Glossary

Key terms and concepts in AI and explainability.

  • Black Box System

    A system for which we can only observe the inputs and outputs, but not the internal workings.

  • Classification

    Classification is the problem of identifying to which of a set of categories (sub-populations) a new observation belongs, on the basis of a training set of data containing observations (or instances) whose category membership is known.

  • Confidence Level, Model Confidence

    The confidence level for a model is a statistical measure of how certain a prediction or outcome is.

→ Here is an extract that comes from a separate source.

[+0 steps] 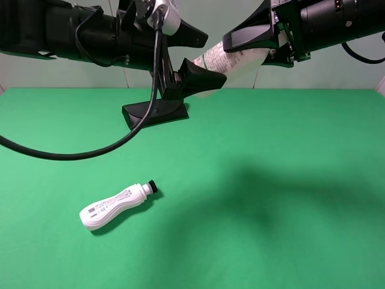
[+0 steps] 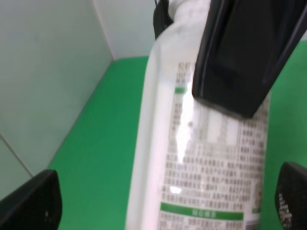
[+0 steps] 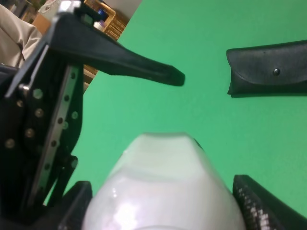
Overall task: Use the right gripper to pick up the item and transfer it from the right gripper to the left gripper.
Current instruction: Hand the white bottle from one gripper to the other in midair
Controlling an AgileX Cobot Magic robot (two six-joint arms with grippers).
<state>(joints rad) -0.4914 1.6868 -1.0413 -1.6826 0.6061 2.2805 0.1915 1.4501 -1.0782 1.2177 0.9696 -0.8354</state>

  • Convolutional Neural Network

    A class of deep neural networks, most commonly applied to analyzing visual imagery. The name “convolutional neural network” indicates that the network employs a mathematical operation called convolution. Convolution is a specialized kind of linear operation. Convolutional networks are simply neural networks that use convolution in place of general matrix multiplication in at least one of their layers.

  • Counterfactuals

    Rationale for why something is classified as not within the given class.

  • Decision Boundary

    The separation of data points into various regions which represent classes (e.g., poisonous vs. safe).

  • Decision Tree

    A decision tree is a flowchart-like structure in which each internal node represents a "test" on an attribute (e.g. whether a coin flip comes up heads or tails), each branch represents the outcome of the test, and each leaf node represents a class label (decision taken after computing all attributes).

  • Deep Learning

    Deep learning is part of a broader family of machine learning methods based on artificial neural networks with representation learning. Learning can be supervised, semi-supervised or unsupervised.

  • Deep Neural Network

    An artificial neural network (ANN) with multiple layers between the input and output layers. The DNN finds the correct mathematical manipulation to turn the input into the output, whether it be a linear relationship or a non-linear relationship.

  • Ensemble Learning

    Ensemble learning is the process by which multiple models, such as classifiers or experts, are strategically generated and combined to solve a particular computational intelligence problem.

  • Generalized Additive Model

    A generalized linear model in which the linear predictor depends linearly on unknown smooth functions of some predictor variables, and interest focuses on inference about these smooth functions.

  • Generalized Linear Model

    A flexible generalization of ordinary linear regression that allows for response variables that have error distribution models other than a normal distribution.

  • Neural Network

    Computing systems vaguely inspired by the biological neural networks that constitute animal brains. Such systems "learn" to perform tasks by considering examples, generally without being programmed with task-specific rules.

  • Random Forest

    An ensemble learning method for classification, regression and other tasks that operate by constructing a multitude of decision trees at training time and outputting the class that is the mode of the classes (classification) or mean prediction (regression) of the individual trees.

  • Rule-based Machine Learning

    Any machine learning method that identifies, learns, or evolves 'rules' to store, manipulate or apply. The defining characteristic of a rule-based machine learner is the identification and utilization of a set of relational rules that collectively represent the knowledge captured by the system.